CC: How gratifying was it for you personally for this team to have this kind of success this year - just as Rod Brind’Amour the person, not even as the coach?

RBA: I don’t view it as a success for me. Everything was a success for the organization because of the scrutiny we were under. Let’s be honest, the moves that were made in the offseason were questioned. There [weren’t] too many people who were 100% sure that these were good [moves]. I said it, maybe it wasn’t you guys, but I remember [saying] the season’s either going to be a success or a train wreck. But I want either one, because I’m tired of us being in the murky middle.

I feel like we’re always...not bad, but not good. And that’s the worst. If you’re going to be bad, let’s be bad so we could get another Svech, get a [Jack] Hughes in this draft. That’s how you end up winning, people. It’s not great scouting, great [whatever] - guess what? Those teams that have won, and have gone on to be pretty good, for the most part are teams that were terrible and got lottery picks.

So let’s do one or the other. Let’s either be good or get that lottery pick. So it worked out.

CC: What is one thing as a coach that you want to either change, or refine, or do differently next year?

RBA: There’s a lot of things we’re going to do differently. I say a lot - little things. It’s all about the little things. More than anything, what would I do different? I don’t know that there are a lot of things I would do differently. It’s still kind of a work in progress for me. It’s a tough question.

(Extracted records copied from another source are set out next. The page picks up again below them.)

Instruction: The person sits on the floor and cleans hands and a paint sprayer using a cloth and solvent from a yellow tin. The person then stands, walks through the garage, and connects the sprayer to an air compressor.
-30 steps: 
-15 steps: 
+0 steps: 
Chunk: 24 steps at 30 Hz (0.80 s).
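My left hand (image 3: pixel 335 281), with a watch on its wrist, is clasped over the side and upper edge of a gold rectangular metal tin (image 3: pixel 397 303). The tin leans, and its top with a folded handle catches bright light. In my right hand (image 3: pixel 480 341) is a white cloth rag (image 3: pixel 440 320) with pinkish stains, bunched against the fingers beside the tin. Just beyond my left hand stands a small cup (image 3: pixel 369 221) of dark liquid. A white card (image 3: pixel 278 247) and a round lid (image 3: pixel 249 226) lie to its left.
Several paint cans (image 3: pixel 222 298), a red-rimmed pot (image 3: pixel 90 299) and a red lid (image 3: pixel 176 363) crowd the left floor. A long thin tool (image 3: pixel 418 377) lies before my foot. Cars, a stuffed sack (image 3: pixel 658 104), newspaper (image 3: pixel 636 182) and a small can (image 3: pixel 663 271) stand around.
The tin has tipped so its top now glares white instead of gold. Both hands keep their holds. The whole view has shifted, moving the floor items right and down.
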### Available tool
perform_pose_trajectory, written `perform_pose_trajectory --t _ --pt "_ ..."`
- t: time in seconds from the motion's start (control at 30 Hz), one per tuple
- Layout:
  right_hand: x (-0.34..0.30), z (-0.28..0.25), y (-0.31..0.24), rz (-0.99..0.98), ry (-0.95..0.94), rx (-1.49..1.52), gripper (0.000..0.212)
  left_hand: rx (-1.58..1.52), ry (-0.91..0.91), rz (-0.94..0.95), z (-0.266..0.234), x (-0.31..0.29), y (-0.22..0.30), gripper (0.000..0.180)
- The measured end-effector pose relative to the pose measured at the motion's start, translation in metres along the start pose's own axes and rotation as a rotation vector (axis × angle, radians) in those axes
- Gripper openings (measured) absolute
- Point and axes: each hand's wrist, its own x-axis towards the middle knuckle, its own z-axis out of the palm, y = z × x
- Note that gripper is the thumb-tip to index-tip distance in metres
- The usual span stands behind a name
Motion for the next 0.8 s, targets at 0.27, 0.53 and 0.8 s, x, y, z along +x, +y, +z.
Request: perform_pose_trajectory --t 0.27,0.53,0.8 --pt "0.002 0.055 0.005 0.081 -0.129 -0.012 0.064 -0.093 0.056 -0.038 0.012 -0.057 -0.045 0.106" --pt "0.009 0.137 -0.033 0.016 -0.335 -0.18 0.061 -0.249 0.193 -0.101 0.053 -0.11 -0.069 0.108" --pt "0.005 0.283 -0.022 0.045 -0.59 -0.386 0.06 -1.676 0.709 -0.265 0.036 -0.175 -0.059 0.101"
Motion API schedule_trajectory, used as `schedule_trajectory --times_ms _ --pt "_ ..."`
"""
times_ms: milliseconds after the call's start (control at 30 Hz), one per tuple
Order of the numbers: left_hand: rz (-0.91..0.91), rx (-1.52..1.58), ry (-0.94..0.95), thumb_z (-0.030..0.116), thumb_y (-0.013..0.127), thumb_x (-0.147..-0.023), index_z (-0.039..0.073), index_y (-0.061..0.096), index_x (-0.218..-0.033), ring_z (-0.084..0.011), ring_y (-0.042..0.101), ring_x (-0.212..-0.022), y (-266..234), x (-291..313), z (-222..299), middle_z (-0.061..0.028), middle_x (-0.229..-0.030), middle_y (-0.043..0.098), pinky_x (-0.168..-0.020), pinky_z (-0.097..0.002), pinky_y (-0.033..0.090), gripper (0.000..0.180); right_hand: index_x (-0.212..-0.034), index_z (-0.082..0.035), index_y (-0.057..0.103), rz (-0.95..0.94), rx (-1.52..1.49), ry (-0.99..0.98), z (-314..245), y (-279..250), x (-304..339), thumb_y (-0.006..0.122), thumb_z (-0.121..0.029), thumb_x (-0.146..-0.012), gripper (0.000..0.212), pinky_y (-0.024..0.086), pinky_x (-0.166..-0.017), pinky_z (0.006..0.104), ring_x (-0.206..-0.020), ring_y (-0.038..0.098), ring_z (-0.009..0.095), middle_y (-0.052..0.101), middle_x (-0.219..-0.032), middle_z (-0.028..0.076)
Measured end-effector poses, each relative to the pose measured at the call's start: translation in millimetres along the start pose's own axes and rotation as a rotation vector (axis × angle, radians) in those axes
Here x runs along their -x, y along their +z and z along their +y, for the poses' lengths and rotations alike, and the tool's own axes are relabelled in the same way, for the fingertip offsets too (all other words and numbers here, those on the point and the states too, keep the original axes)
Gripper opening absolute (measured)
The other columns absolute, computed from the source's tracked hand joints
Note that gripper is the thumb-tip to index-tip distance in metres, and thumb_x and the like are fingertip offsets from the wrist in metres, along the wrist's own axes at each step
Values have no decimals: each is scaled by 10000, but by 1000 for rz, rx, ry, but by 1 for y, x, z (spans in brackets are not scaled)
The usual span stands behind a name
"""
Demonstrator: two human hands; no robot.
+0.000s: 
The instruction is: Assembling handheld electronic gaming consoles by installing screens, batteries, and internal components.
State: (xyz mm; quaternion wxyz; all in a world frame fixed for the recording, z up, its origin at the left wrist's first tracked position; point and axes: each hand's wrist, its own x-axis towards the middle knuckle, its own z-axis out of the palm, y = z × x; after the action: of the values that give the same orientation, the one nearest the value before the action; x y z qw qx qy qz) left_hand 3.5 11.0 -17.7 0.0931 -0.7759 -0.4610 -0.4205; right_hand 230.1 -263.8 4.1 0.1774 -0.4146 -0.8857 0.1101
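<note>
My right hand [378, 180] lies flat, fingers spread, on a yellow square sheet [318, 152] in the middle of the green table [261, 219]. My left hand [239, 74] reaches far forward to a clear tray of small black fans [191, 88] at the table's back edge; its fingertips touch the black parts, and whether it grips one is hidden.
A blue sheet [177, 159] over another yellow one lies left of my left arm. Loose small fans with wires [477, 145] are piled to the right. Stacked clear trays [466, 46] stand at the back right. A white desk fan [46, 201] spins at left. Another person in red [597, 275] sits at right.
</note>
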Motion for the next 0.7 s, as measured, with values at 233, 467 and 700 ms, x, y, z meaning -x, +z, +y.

We’re always changing. We’re always looking at how we can get better. You can’t just stay the same. The challenge is always finding that next thing. This year was kind of easy because it‘s fresh, and you’re putting your stuff out there. Now, how do you add to it? How do you continually get better? That’s going to be the challenge.

CC: I might ask you this again in September - I will, or somebody will. What are you most excited about going into Year 2 of this whole experiment?

RBA: I’m nervous still about the team, who we’re going to have. We have some question marks, you’re always worried about having to get better. I love these guys, so I want everybody back - I know it doesn’t work that way, but selfishly I’d like to see it. I’d like to know what the team is now, and you can’t. That’s never going to happen. That’s a better question for September, to be honest, but I am excited about a couple young players we haven’t seen yet.

I want to get [Martin] Necas in here. I want to see him. I really enjoyed this year working with Svech. One of the reasons why Necas wasn’t here, I don’t think you can have two young kids like that out there all the time. It’s too much. Too much inexperience. Svech learned along the way, we could kind of piece him in, and I think he’s ready to take a real big step next year. And I think Marty will be kind of on his heels, I’m hoping. So I’m excited to see that. And there are a couple of other young guys that I still think can make their mark on this league.

CC: How much of a difference does it make that Charlotte is going through the run they’re on right now, in terms of setting the organizational expectation that this is the bar to clear, no matter what level you’re at?

RBA: Well, you always want to win. As far as development for them, I don’t even know if it helps them or not. I started thinking about that this morning, because they’d be training right now, but right now they’re not training. They’re on the deficient mode and they’re going to have to take time off. I’m thinking, as a young guy, is this good? I’d rather see them in the gym right now getting bigger, faster, stronger, but of course you want them to have success.

So we want to be successful in everything we do, from an organizational standpoint, and raise the bar in everything. I think the fact that we played as long as we did, and now Charlotte’s going to win — I feel like they’ll win this, they’re the better team — we’ve got the better players, so that’s a good sign.

Everything has for sure been positive now. The trick is going to be to turn the page and keep building.